6.2 Consultant Not an Agent. Except as City may specify in writing,
Consultant shall have no authority, express or implied, to act on behalf of
City in any capacity whatsoever as an agent. Consultant shall have no
authority, express or implied, pursuant to this Agreement to bind City to
any obligation whatsoever.
Section 7. LEGAL REQUIREMENTS.
7.1 Governing Law. The laws of the State of California shall govern this
Agreement.
7.2 Compliance with Applicable Laws. Consultant and any subcontractors
shall comply with all laws and regulations applicable to the performance of
the work hereunder, including but not limited to, the California Building
Code, the Americans with Disabilities Act, and any copyright, patent or
trademark law. Consultant’s failure to comply with any law(s) or
regulation(s) applicable to the performance of the work hereunder shall
constitute a breach of contract.
7.3 Other Governmental Regulations. To the extent that this Agreement
may be funded by fiscal assistance from another governmental entity,
Consultant and any subcontractors shall comply with all applicable rules
and regulations to which City is bound by the terms of such fiscal
assistance program.
7.4 Licenses and Permits. Consultant represents and warrants to City that
Consultant and its employees, agents, and any subcontractors have all
licenses, permits, qualifications, and approvals of whatsoever nature that
are legally required to practice their respective professions.
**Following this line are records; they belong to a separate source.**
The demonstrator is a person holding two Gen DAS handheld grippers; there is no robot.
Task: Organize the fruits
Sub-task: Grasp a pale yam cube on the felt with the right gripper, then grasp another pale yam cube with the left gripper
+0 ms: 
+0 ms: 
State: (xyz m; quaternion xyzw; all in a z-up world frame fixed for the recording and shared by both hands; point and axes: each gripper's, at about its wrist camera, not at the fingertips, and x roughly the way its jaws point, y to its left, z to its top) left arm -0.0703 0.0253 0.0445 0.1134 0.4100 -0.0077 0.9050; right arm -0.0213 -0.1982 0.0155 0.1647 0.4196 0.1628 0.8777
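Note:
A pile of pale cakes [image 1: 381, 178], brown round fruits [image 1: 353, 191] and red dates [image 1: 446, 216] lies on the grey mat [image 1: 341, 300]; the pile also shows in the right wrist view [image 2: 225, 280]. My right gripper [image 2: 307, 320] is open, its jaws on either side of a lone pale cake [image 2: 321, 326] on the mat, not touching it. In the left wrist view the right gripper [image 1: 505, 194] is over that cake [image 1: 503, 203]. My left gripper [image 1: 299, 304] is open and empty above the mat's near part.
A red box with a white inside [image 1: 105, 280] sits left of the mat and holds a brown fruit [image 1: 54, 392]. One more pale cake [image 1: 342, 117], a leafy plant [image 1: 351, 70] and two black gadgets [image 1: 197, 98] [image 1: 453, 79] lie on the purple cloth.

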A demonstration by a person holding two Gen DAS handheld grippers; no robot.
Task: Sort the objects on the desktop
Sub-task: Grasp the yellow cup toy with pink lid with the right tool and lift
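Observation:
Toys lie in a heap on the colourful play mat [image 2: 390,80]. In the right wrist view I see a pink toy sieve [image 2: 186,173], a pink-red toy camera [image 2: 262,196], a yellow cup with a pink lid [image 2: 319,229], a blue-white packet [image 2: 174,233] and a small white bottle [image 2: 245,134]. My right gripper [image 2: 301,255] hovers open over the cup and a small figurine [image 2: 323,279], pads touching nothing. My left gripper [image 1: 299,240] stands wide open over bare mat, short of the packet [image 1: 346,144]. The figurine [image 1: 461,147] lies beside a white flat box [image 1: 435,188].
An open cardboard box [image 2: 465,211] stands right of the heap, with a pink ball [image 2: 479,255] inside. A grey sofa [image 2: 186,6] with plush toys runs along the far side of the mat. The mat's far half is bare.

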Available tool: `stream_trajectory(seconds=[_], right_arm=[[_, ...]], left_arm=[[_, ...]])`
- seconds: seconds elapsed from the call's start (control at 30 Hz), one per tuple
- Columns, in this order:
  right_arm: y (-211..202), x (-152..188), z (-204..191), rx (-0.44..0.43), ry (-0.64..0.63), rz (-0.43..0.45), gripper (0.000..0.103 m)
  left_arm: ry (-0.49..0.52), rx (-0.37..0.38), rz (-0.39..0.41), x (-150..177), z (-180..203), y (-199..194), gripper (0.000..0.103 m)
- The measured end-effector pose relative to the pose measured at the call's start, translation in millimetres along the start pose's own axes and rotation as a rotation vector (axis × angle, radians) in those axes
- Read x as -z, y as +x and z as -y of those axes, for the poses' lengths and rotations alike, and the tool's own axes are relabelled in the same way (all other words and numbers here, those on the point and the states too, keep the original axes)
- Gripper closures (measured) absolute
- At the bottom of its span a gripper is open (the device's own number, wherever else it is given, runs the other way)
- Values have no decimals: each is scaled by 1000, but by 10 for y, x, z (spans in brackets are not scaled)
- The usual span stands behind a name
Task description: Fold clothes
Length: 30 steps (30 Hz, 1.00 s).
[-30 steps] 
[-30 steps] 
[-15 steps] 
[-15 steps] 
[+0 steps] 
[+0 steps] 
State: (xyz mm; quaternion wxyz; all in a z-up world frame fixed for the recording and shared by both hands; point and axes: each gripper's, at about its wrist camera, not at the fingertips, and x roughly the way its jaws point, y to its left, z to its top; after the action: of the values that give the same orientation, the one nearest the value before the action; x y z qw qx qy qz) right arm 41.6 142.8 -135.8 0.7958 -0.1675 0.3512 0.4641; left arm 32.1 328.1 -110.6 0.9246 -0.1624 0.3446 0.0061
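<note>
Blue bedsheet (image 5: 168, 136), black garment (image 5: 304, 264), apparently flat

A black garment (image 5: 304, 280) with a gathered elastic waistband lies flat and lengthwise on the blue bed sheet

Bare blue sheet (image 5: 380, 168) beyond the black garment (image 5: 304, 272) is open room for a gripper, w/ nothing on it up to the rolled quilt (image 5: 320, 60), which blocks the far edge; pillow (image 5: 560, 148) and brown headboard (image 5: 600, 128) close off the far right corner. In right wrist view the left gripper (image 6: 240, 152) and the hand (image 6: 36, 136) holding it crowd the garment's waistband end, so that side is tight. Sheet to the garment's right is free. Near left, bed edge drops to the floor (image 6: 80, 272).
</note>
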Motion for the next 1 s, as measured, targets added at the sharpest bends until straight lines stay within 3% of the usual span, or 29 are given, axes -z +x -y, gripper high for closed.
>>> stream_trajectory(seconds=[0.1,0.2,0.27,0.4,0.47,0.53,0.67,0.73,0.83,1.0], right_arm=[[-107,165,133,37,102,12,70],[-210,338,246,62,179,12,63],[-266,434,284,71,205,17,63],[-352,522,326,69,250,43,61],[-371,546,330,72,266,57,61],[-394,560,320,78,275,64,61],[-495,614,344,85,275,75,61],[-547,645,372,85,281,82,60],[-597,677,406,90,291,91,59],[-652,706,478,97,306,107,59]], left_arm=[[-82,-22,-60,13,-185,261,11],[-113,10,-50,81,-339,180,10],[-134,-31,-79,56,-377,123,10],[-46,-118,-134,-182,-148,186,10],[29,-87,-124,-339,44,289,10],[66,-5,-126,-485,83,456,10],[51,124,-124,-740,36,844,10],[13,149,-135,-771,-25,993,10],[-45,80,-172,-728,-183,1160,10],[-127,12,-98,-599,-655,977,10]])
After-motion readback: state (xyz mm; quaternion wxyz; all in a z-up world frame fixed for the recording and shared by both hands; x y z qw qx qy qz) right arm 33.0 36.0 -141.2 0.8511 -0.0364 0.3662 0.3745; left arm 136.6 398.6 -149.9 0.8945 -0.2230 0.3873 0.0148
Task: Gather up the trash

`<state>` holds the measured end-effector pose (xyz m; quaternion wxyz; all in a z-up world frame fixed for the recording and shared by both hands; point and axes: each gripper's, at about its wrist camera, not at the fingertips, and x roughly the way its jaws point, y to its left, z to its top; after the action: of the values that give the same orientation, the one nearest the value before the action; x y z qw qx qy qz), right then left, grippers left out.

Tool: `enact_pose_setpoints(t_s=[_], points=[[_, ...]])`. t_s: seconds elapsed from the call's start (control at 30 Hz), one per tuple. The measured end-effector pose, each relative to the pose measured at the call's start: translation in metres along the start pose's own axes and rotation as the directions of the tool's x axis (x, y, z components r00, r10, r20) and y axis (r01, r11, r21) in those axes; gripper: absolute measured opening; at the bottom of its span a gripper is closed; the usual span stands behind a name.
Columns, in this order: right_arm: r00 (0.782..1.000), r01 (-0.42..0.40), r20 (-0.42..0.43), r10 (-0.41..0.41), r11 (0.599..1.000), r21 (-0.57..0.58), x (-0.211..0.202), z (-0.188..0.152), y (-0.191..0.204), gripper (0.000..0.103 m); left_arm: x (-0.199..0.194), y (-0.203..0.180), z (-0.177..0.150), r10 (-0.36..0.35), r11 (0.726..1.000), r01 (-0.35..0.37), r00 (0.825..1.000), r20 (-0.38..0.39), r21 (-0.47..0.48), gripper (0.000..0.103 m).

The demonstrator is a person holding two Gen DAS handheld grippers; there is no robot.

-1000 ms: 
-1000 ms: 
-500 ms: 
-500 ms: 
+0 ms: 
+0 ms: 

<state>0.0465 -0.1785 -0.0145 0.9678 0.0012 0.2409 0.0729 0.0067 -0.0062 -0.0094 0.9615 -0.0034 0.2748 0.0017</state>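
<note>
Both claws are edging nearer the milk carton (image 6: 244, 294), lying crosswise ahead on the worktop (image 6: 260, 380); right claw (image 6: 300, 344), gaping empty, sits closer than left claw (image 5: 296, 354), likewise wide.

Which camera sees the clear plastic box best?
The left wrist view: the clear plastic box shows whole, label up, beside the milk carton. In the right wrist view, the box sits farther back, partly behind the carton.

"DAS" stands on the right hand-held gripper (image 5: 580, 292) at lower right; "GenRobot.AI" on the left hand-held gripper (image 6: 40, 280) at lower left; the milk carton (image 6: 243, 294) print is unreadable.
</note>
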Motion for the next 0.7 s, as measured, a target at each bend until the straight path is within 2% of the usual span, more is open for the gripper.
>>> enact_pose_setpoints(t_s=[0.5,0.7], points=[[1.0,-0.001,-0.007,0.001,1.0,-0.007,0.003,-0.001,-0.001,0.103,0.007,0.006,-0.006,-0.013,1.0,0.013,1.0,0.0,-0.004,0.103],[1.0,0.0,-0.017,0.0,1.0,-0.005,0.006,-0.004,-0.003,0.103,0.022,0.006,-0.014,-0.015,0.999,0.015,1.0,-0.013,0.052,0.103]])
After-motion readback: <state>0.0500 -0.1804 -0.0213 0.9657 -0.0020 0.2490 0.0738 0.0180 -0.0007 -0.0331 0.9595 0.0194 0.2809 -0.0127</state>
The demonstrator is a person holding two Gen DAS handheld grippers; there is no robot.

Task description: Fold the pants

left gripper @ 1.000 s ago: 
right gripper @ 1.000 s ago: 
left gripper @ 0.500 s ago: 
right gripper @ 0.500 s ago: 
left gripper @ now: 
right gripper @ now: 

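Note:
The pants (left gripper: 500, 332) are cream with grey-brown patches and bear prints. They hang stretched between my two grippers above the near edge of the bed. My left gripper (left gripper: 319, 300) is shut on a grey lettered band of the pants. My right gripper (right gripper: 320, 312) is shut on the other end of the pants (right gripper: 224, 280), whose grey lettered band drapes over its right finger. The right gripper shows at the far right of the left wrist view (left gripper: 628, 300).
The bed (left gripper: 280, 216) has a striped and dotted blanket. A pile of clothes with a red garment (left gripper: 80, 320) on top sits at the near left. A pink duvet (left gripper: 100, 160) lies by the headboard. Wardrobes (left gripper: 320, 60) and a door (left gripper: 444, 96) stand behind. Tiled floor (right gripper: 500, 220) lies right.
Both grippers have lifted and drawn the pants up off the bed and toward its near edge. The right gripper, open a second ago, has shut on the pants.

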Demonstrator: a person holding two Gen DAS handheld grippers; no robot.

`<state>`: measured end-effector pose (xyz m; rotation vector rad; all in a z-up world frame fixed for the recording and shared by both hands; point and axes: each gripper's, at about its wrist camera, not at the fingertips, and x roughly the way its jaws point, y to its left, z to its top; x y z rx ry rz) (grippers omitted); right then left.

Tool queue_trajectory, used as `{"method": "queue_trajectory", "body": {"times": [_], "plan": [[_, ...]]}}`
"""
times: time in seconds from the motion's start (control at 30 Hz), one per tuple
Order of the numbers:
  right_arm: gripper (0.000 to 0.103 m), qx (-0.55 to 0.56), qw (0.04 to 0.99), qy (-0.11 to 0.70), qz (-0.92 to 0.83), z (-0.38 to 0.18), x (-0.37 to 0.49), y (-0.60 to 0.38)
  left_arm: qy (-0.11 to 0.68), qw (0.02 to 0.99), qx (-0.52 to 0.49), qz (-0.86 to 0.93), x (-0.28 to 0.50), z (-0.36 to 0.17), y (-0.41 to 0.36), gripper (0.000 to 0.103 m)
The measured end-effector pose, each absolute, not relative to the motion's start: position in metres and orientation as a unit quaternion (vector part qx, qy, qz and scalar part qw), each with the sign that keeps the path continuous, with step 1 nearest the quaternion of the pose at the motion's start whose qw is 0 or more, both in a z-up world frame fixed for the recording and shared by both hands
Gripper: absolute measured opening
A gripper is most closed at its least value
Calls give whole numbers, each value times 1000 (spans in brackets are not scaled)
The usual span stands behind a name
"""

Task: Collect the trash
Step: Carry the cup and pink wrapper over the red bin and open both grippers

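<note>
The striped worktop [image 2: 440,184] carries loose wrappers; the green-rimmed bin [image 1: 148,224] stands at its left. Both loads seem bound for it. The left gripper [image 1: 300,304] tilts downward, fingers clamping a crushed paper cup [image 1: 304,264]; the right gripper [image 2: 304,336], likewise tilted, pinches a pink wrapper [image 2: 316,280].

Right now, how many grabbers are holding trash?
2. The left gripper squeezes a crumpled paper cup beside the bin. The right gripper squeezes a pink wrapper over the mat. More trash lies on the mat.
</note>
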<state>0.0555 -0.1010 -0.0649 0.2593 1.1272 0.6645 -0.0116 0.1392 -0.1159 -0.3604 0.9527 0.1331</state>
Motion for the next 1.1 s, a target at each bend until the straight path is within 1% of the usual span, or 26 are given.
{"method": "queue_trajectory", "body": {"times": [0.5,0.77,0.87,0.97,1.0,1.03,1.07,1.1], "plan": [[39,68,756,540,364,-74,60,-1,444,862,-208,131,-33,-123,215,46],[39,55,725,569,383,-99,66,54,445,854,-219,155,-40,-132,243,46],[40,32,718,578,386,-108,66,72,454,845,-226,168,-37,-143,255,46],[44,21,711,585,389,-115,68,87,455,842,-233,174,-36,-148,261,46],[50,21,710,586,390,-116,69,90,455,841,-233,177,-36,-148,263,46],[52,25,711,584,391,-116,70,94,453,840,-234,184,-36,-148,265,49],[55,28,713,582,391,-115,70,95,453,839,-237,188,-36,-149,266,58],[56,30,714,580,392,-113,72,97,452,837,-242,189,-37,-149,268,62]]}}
Consultant
represents and warrants to City that Consultant and its employees,
agents, any subcontractors shall, at their sole cost and expense, keep in
effect at all times during the term of this Agreement any licenses, permits,
and approvals that are legally required to practice their respective
professions. In addition to the foregoing, Consultant and any
subcontractors shall obtain and maintain during the term of this
Agreement valid Business Licenses from City.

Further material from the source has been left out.